Requirement:
Down to the final line, write out the material beneath exactly, without pictures.

##############################

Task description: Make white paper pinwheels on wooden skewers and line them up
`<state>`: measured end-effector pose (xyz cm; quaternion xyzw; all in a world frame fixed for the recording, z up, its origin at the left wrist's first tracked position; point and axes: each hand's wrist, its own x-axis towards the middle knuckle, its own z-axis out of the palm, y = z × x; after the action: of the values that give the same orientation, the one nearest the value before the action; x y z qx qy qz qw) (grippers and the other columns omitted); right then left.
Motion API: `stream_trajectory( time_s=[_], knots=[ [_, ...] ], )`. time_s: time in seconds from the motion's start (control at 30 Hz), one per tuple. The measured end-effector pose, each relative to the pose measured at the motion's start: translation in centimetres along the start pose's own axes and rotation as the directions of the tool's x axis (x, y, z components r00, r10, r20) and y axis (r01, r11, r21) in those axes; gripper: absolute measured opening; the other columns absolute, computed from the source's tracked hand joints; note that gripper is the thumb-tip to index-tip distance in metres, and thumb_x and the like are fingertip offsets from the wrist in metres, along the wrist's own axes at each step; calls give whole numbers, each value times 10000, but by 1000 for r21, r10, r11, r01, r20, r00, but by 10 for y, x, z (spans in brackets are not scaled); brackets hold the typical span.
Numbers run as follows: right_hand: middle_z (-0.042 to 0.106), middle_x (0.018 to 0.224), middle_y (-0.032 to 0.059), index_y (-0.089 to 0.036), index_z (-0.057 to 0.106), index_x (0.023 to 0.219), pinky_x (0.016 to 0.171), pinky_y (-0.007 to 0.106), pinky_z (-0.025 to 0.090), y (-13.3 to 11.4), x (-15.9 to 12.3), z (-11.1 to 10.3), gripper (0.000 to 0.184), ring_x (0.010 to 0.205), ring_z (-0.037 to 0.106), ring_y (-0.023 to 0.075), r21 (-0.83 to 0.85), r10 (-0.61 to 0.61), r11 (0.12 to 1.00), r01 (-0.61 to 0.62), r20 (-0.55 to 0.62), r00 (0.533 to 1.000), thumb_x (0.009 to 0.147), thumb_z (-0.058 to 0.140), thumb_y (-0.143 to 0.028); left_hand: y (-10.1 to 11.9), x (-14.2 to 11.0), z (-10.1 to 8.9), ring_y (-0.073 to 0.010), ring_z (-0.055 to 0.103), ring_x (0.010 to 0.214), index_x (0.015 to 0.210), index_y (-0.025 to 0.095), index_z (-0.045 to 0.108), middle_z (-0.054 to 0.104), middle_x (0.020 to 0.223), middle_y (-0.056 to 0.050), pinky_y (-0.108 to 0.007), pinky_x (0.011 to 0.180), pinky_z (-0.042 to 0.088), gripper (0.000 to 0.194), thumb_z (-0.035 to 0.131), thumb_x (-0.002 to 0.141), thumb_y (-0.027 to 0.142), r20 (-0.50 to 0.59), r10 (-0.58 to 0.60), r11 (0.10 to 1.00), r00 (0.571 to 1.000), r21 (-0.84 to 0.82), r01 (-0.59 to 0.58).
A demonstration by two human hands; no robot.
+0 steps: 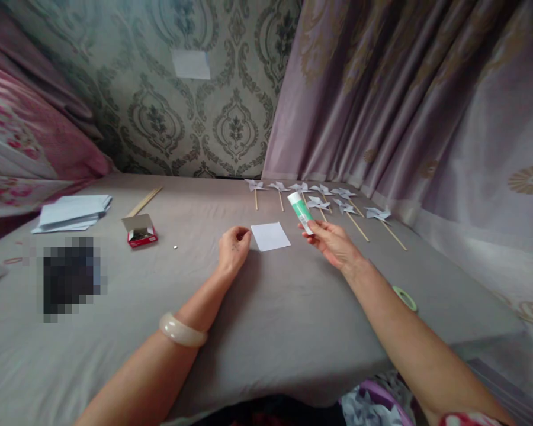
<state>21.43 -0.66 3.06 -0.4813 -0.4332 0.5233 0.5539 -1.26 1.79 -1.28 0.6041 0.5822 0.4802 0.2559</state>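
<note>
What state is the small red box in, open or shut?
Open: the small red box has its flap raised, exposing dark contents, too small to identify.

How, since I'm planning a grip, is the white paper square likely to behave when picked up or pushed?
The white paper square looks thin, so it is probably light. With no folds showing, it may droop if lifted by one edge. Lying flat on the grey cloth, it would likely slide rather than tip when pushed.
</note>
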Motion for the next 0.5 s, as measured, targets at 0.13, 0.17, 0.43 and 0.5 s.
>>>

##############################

Response box:
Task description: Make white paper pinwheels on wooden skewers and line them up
`<state>`: measured end-effector pose (xyz cm; quaternion xyzw; all in a world frame fixed for the recording, z up, its origin at the left wrist's first tracked position; point and axes: each hand's wrist, its own x-axis towards the middle knuckle, its own z-axis out of the palm, y = z × x; after the action: of the values that give the same orientation, the one nearest the value before the action; x y z qx qy qz qw) (grippers and the other columns omitted); right then left.
Motion API: `stream_trajectory( time_s=[_], knots=[ [_, ...] ], )`. time_s: time in seconds from the motion's start (control at 30 Hz), one per tuple. The measured end-effector pose, each relative to the pose measured at the motion's start: translation in centimetres along the start pose's own axes and rotation as the directions of the tool's x axis (x, y, z components r00, r10, r20) and y axis (r01, r11, r21) in those axes; gripper: absolute measured opening; the other columns absolute, computed from the source's tracked hand joints; note that gripper is the thumb-tip to index-tip distance in metres, and thumb_x and the like are fingertip offsets from the wrist in metres, along the wrist's own axes at each step; calls give whole numbers, each value times 10000, but by 1000 for r21, r10, r11, r01, r20, r00, but by 10 for y, x, z (spans in brackets are not scaled); brackets hold the typical span.
Numbers run as follows: right_hand: middle_z (-0.042 to 0.106), middle_x (0.018 to 0.224), middle_y (-0.032 to 0.059), index_y (-0.089 to 0.036), index_z (-0.057 to 0.106), index_x (0.023 to 0.219), pinky_x (0.016 to 0.171), pinky_y (-0.007 to 0.106), pinky_z (-0.025 to 0.090), y (-13.3 to 11.4), x (-15.9 to 12.3), z (-11.1 to 10.3), gripper (0.000 to 0.184), ring_x (0.010 to 0.205), ring_z (-0.037 to 0.106), ring_y (-0.023 to 0.075), r21 (-0.83 to 0.85), r10 (-0.61 to 0.61), r11 (0.12 to 1.00), r01 (-0.61 to 0.62), r20 (-0.55 to 0.62), r00 (0.533 to 1.000), thumb_x (0.009 to 0.147), thumb_z (-0.058 to 0.140), thumb_y (-0.143 to 0.028); left_hand: y (-10.1 to 11.9), x (-14.2 to 11.0), z (-10.1 to 8.9), ring_y (-0.073 to 0.010), ring_z (-0.055 to 0.103), ring_x (0.010 to 0.214), index_x (0.015 to 0.210), index_y (-0.025 to 0.095), index_z (-0.045 to 0.108), middle_z (-0.054 to 0.104), middle_x (0.020 to 0.223), middle_y (-0.056 to 0.050), pinky_y (-0.108 to 0.007), pinky_x (0.011 to 0.180), pinky_z (-0.042 to 0.088), gripper (0.000 to 0.194), thumb_z (-0.035 to 0.131), thumb_x (-0.002 to 0.141), thumb_y (-0.027 to 0.142), r20 (-0.50 to 0.59), r10 (-0.58 to 0.60), r11 (0.10 to 1.00), r00 (0.571 to 1.000), r21 (-0.84 to 0.82), r01 (-0.59 to 0.58).
A demonstration by two human hands; no robot.
+0 steps: 
<state>21.43 -0.66 3.06 -0.4813 -0.4332 0.5233 0.5539 -1.26 1.79 -1.28 0.6041 0.5822 0.4802 0.2559</state>
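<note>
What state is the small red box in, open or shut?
Open: the small red box has its flap raised, exposing dark contents, too small to identify.

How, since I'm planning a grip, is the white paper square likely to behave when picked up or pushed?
The white paper square looks thin, so it is probably light. With no folds showing, it may droop if lifted by one edge. Lying flat on the grey cloth, it would likely slide rather than tip when pushed.
</note>
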Motion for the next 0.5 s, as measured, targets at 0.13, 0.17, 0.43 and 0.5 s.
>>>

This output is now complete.